Biopharmaceutical company CureVac NV of Tübingen, Germany has released the interim results of its Phase 1 clinical trial on its experimental CVnCoV vaccine COVID-19. The vaccine, which was given to more than 250 healthy adults 18 to 60 years of age, is based on messenger ribonucleic acid (mRNA) technology.1 2
Unlike traditional vaccines, mRNA vaccines “introduce an mRNA sequence (the molecule which tells cells what to build), which is coded for a disease specific antigen,” wrote Rishma Parpia in an article in The Vaccine Reaction earlier this year.3 She added:
Once produced within the body, vaccine developers say the antigen is recognized by the immune system and stimulates a strong inflammatory response to produce antigens to fight the pathogen. Messenger RNA vaccines are faster and cheaper to produce than traditional vaccines and do not utilize any parts of the pathogenic virus or bacteria.3
According to a press release by CureVac, the CNnCoV vaccine was “generally well tolerated across all tested doses (2-12µg) and induced strong binding and neutralizing antibody responses in addition to first indication of T cell activation.” Trial participants were vaccinated intramuscularly with two doses 29 days apart. These included doses of two, four, six, eight and 12 milligrams (µg). Each dose level was given to groups consisting of up to 10 participants who had previously tested positive for the SARS-CoV-2 virus that can cause COVID-19.1
“We are very encouraged by the interim Phase 1 data. It represents a critical milestone in our COVID-19 vaccine program and strongly supports the advancement of our vaccine candidate,” said Dr. Franz-Werner Haas, CEO of CureVac. “Following further data readouts and discussion with regulatory authorities, we remain fully committed and on track to initiate a pivotal Phase 2b/3 trial before the end of 2020.”1
While CureVac reported that it observed no “serious adverse events” related to the CVnCoV vaccine, the company noted that some of the trial participants who received doses of 12 µg experienced Grade 3 adverse events mostly after being injected with the second dose. These reactions included fatigue, headache, chills, muscle pain and fever. CureVac reported that the reactions were “transient” and usually resolved within 24 to 48 hours.1
A Grade 3 adverse event is defined by the U.S. Department of Health and Human Services (HHS) as, “severe or medically significant but not immediately life-threatening; hospitalization or prolongation of hospitalization indicated; disabling; limiting self care” such as “bathing, dressing and undressing, feeding self, using the toilet, taking medications.” In other words, a Grade 3 adverse event is serious. It is only one grade removed from “life-threatening” (Grade 4) and just two grades from “death” (Grade 5).4 5
CureVac is currently negotiating a deal to provide the European Union (EU) with 225 million doses of CNnCoV, with an option to supply EU countries with an additional 180 million doses, for a total of 405 million doses once the vaccine is approved by European regulatory authorities.2 6
1 Press release. CureVac : CureVac Reports Positive Interim Phase 1 Data for its COVID-19 Vaccine Candidate, CVnCoV. CureVac Nov. 2, 2020.

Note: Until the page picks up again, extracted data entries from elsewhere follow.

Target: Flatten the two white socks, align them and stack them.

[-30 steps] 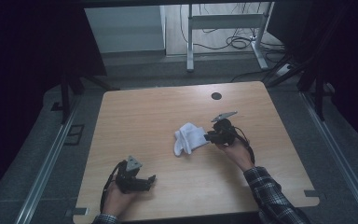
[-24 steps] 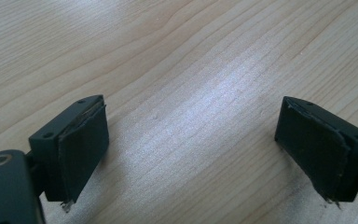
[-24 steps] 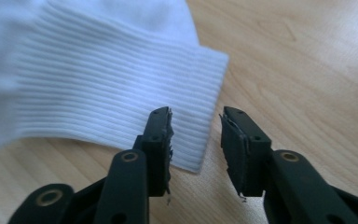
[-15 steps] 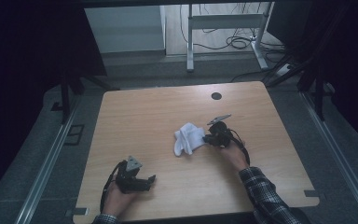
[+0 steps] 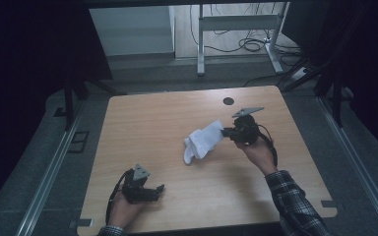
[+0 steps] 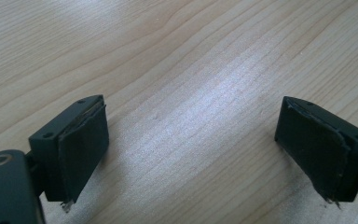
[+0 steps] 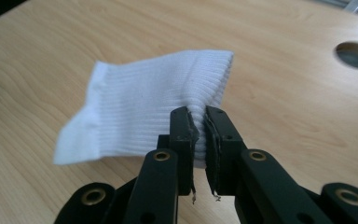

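Looking down from the high view, I see my right claw (image 5: pixel 225 132) pinching a white ribbed sock (image 5: pixel 203 141) mid-way across the pale wood surface (image 5: pixel 167 123), dark floor around. In the left gripper view my left claw (image 6: pixel 191 140) gapes wide and empty; in the right gripper view the sock's cuff is clamped, crumpled, just above the surface.

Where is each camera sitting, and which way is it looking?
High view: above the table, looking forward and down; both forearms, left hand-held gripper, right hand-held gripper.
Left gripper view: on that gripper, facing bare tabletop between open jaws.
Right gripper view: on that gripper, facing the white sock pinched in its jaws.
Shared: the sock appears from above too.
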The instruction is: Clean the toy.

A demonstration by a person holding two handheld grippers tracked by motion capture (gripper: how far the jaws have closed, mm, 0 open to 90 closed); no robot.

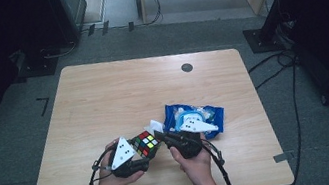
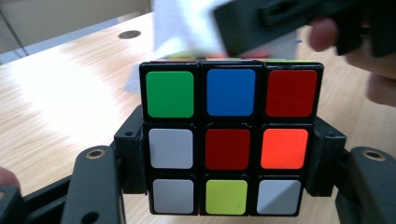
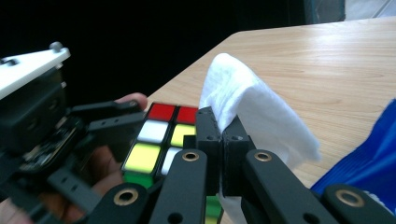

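Note:
A scrambled Rubik's cube (image 2: 227, 140) is clamped between the jaws of my left gripper (image 2: 227, 161), which presses on its two sides. From above, the cube (image 1: 145, 144) is held over the table's near edge by the left gripper (image 1: 138, 152). My right gripper (image 3: 221, 135) is shut on a folded white wipe (image 3: 254, 109), which rises above its jaws right beside the cube (image 3: 159, 140). In the high view the wipe (image 1: 154, 125) sticks up from the right gripper (image 1: 161, 134) just right of the cube. Whether the wipe touches the cube I cannot tell.
A blue wipe packet (image 1: 194, 118) lies on the wooden table (image 1: 117, 95) just behind the right hand. A small dark round hole (image 1: 187, 67) sits near the far edge. Cables trail off the front edge from both grippers.

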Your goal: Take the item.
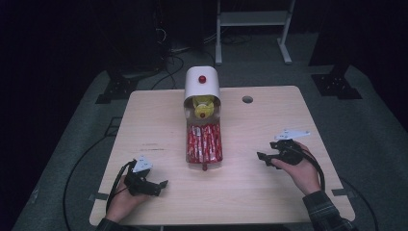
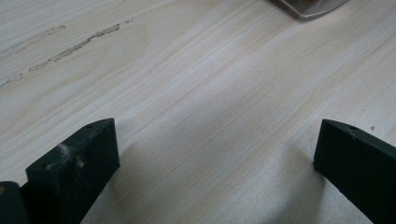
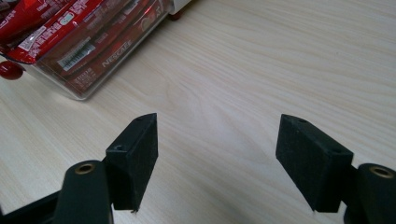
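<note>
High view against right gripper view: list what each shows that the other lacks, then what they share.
High view alone: the left hand-held gripper, the white domed lid with its red knob, the yellow packets behind the red ones, the table's round hole.

Right gripper view alone: the print and barcode on the red packets, seen close up.

Both: the right hand-held gripper, jaws open and empty, the clear tray and the wooden table.
</note>
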A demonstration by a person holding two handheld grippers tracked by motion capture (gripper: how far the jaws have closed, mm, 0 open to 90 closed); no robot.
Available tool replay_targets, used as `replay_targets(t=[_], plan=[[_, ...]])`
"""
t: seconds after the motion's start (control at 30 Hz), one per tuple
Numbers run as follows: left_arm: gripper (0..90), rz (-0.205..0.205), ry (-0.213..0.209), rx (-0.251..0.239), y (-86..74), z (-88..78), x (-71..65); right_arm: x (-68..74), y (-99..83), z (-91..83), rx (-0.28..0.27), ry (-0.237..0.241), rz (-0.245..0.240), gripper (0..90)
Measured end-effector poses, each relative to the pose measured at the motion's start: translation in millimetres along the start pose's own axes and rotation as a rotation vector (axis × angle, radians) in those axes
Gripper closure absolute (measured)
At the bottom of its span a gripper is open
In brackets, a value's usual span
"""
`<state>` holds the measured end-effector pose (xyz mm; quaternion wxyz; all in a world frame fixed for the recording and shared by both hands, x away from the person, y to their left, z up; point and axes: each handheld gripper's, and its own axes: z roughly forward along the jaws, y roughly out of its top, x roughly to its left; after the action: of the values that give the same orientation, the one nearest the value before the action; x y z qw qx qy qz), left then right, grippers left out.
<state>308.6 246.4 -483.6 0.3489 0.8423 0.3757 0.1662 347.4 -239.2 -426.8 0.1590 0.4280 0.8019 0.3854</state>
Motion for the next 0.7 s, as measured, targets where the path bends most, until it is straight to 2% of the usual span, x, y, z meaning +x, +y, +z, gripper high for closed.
replay_targets(t=[0.7], plan=[[0.0,0.0,0.0,0.0,0.0,0.0,0.0,14.5,22.1,12.1,-0.012,0.034,-0.035,29.1]])
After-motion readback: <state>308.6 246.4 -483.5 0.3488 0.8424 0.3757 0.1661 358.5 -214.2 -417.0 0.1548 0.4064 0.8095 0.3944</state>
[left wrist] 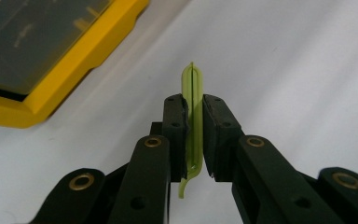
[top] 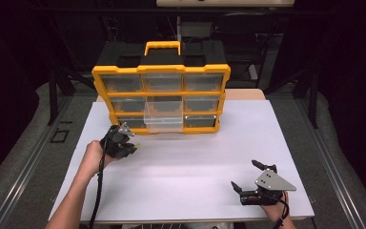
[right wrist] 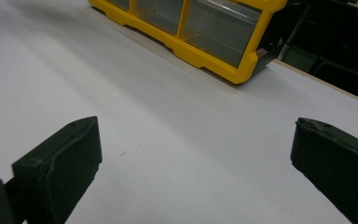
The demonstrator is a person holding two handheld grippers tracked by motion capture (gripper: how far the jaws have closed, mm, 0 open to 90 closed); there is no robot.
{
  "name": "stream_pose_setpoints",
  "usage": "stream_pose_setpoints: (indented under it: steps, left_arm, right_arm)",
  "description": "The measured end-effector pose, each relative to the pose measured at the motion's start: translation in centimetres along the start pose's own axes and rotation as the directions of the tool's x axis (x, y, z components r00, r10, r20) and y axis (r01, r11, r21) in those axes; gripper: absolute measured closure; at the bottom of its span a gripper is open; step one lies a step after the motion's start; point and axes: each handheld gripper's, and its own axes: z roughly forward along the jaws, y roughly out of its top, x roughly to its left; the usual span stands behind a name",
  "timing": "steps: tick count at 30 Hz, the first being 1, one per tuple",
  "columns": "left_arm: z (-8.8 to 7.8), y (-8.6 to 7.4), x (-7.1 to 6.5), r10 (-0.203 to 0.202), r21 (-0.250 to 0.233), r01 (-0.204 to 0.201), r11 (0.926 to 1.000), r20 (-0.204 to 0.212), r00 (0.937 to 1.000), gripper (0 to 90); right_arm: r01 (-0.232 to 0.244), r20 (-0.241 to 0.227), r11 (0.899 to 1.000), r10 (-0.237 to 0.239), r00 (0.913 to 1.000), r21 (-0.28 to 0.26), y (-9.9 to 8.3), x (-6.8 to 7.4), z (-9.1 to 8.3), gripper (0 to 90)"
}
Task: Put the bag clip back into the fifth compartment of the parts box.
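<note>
Table: white top (top: 181,167), seen from the high view; a wooden edge shows behind it at the far side.
Organizer: yellow-framed case (top: 161,98) with a yellow handle, standing upright at the far middle of the table, nine clear-fronted drawers in three rows of three.
Drawer: the clear middle drawer (top: 163,115) is pulled forward out of the frame and overhangs the bottom row; what it holds cannot be told.
Left gripper: (top: 123,139) held in the left hand (top: 94,155) at the left of the table, just in front of the organizer's lower left corner, jaws pointing toward the case.
Left claw state: in the left gripper view the jaws (left wrist: 195,135) are closed nearly together on a thin yellow-green strip (left wrist: 193,93); both pads press its flat sides.
Strip: stands on edge between the pads, its rounded tip above the jaw ends and a bent tail below them; it is above the white top, and the organizer's yellow corner lies to the upper left of that view.
Right gripper: (top: 249,177) held in the right hand (top: 277,210) at the near right of the table, well apart from the organizer, grey plate on top.
Right claw state: jaws spread wide, nothing between them; in the right gripper view (right wrist: 193,158) only bare white top lies between the pads, with the organizer's front farther off.
</note>
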Motion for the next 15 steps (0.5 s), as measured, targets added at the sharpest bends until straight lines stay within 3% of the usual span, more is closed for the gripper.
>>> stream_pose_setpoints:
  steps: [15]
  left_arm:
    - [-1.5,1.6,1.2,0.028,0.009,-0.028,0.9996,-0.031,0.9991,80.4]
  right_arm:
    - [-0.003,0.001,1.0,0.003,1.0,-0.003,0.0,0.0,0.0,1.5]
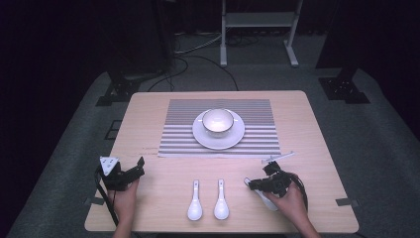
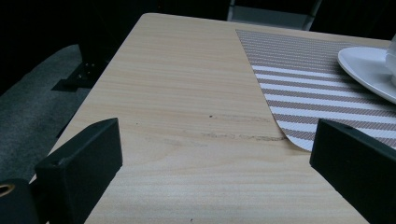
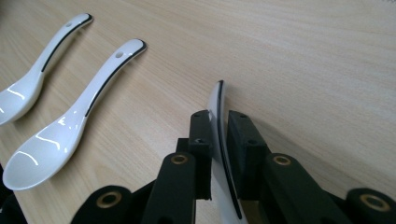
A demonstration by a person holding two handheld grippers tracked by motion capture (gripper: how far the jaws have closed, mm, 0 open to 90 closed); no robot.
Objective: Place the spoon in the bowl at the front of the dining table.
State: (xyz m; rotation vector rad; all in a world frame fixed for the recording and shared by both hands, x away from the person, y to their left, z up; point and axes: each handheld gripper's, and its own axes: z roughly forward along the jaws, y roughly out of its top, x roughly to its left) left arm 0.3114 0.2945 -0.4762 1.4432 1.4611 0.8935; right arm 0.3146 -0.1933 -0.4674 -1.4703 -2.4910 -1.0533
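Note:
Two white ceramic spoons lie side by side near the table's front edge, one [image 1: 194, 203] left of the other [image 1: 221, 201]. A third white spoon [image 3: 218, 121] stands on its edge between the pads of my right gripper [image 3: 218, 122], which is shut on its handle; its bowl [image 1: 268, 200] pokes out under the hand at the front right. My left gripper [image 1: 133, 168] rests at the front left, jaws wide apart with bare tabletop between them. A white bowl [image 1: 218, 121] sits on a white plate [image 1: 218, 137] on the striped placemat [image 1: 220, 128].
The wooden table [image 1: 302, 129] has bare room on both sides of the placemat. A slim pale strip [image 1: 278, 157] lies just past my right gripper. Beyond the table stand dark stands, cables and a white frame [image 1: 258, 29] on grey carpet.

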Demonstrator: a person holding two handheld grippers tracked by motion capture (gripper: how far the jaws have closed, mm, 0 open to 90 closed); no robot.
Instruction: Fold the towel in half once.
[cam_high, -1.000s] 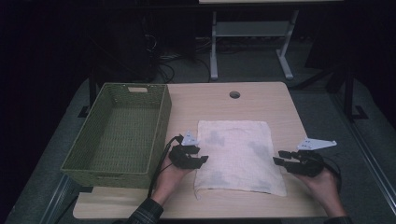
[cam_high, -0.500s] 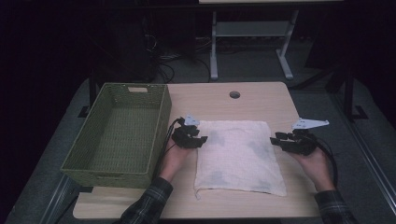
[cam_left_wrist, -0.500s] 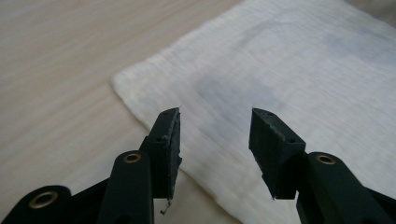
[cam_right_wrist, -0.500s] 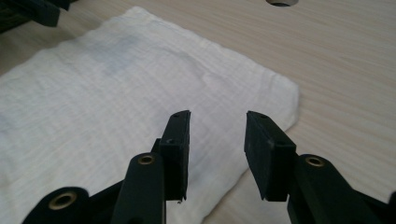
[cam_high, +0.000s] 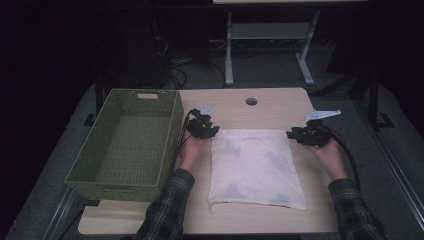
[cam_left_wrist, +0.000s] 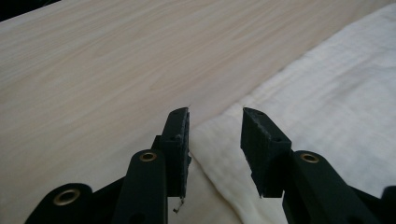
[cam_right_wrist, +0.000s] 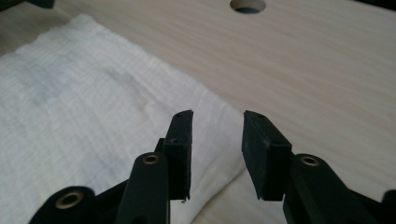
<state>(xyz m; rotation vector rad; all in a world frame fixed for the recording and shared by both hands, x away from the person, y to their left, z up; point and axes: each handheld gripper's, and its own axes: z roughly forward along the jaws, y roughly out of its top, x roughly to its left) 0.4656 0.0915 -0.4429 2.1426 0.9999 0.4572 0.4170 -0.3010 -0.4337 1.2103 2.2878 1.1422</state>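
Tabletop towel (cam_high: 255, 167) between both grippers.

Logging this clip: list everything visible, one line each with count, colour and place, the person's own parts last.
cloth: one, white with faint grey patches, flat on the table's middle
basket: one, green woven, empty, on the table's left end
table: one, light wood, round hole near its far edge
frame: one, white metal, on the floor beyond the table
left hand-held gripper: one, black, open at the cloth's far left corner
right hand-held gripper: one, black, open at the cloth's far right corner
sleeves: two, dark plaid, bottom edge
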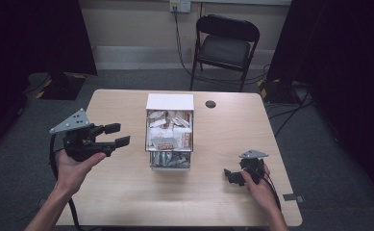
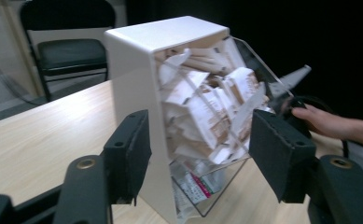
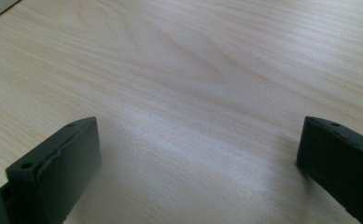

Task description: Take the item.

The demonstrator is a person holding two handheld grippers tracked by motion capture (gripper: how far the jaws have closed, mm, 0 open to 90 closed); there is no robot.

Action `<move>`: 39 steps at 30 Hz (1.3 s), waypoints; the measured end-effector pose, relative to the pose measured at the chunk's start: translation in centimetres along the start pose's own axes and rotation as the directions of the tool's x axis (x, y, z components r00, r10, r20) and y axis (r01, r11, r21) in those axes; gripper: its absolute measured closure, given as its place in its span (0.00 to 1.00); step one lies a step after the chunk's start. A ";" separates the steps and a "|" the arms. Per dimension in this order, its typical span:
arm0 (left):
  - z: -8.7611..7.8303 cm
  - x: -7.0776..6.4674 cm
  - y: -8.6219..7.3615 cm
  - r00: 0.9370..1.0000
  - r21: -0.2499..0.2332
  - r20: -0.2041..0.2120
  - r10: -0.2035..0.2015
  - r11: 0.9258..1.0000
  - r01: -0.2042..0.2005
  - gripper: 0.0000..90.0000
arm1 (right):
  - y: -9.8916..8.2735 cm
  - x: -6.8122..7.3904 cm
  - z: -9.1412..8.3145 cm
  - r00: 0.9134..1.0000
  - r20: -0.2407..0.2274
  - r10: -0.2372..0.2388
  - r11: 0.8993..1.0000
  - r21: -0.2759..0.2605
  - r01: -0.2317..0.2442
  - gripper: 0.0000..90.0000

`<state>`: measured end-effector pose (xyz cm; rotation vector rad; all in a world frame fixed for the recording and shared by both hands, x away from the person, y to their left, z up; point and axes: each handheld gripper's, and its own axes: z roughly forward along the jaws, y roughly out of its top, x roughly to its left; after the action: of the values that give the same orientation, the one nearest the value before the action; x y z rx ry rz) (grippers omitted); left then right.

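A white dispenser box (image 1: 169,102) with a clear front stands mid-table, packed with several paper sachets (image 1: 169,131); more sachets lie in its bottom tray (image 1: 170,160). My left gripper (image 1: 119,134) hangs above the table to the box's left, jaws open and pointing toward it. In the left gripper view the box (image 2: 137,70) and its sachets (image 2: 207,107) sit beyond the open left gripper (image 2: 198,154), apart from both pads. My right gripper (image 1: 229,176) rests low at the front right. In its own view the right gripper (image 3: 198,158) stands wide open over the bare wooden table (image 3: 193,70).
A small dark round disc (image 1: 210,104) lies on the table (image 1: 127,192) behind the box to the right. A black folding chair (image 1: 225,45) stands beyond the far edge, with cables on the floor. Dark curtains flank both sides.
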<state>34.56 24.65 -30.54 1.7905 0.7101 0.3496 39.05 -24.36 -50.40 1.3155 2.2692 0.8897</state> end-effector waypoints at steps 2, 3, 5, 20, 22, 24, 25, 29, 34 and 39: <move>0.1 -0.4 0.7 1.000 -0.013 0.013 0.020 1.000 -0.020 0.45 | 0.0 0.0 0.0 1.000 0.000 0.000 1.000 0.000 0.000 0.00; 0.2 -0.5 1.0 0.999 -0.028 0.023 0.023 0.999 -0.022 0.47 | 0.0 0.0 0.0 1.000 0.000 0.000 1.000 0.000 0.000 0.00; 0.5 -0.5 1.6 0.998 -0.039 0.066 0.014 0.999 -0.011 0.49 | 0.0 0.0 0.0 1.000 0.000 0.000 1.000 0.000 0.000 0.00; 4.0 -1.8 3.0 0.986 -0.028 0.163 0.040 0.999 -0.036 0.60 | 0.0 0.0 0.0 1.000 0.000 0.000 1.000 0.000 0.000 0.00; 4.6 -1.9 3.0 0.981 -0.024 0.189 0.039 0.999 -0.035 0.66 | 0.0 0.0 0.0 1.000 0.000 0.001 1.000 0.000 -0.001 0.00; 5.5 -2.2 3.0 0.979 -0.003 0.200 0.048 0.999 -0.048 0.67 | 0.0 0.0 0.0 1.000 0.000 0.001 1.000 0.000 -0.001 0.00; 5.5 -2.2 3.0 0.979 -0.003 0.200 0.048 0.999 -0.048 0.68 | 0.0 0.0 0.0 1.000 0.000 0.001 1.000 0.000 -0.001 0.00; 6.3 -2.2 2.9 0.977 0.017 0.208 0.052 0.998 -0.057 0.69 | 0.0 0.0 0.0 1.000 0.000 0.001 1.000 0.001 -0.001 0.00; 7.2 -2.0 2.2 0.976 0.046 0.215 0.043 0.997 -0.054 0.73 | 0.0 0.0 0.0 1.000 0.000 0.000 1.000 0.000 0.000 0.00; 8.0 -1.7 1.5 0.976 0.081 0.214 0.035 0.995 -0.053 0.75 | 0.0 0.0 0.0 1.000 0.000 0.000 1.000 0.000 0.000 0.00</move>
<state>38.18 17.17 -31.58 1.8944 0.5417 0.1547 39.04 -24.36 -50.39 1.3162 2.2691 0.8893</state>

2 Taylor NP. CureVac links COVID-19 vaccine to immune response, setting it up to enter pivotal trial. Fierce Biotech Nov. 2, 2020.
3 Parpia R. Moderna to Use New mRNA Technology to Develop Coronavirus Vaccine. The Vaccine Reaction Feb. 12, 2020.
4 Cáceres M. A Grade 3 Vaccine-Related Adverse Event is Serious. The Vaccine Reaction July 26, 2020.
5 U.S. Department of Health and Human Services. Common Terminology Criteria for Adverse Events (CTCAE). Nov. 27, 2017.
6 Saigol L. CureVac and EU in advanced talks for 225 million Covid-19 vaccine doses. Market Watch Aug. 20, 2020.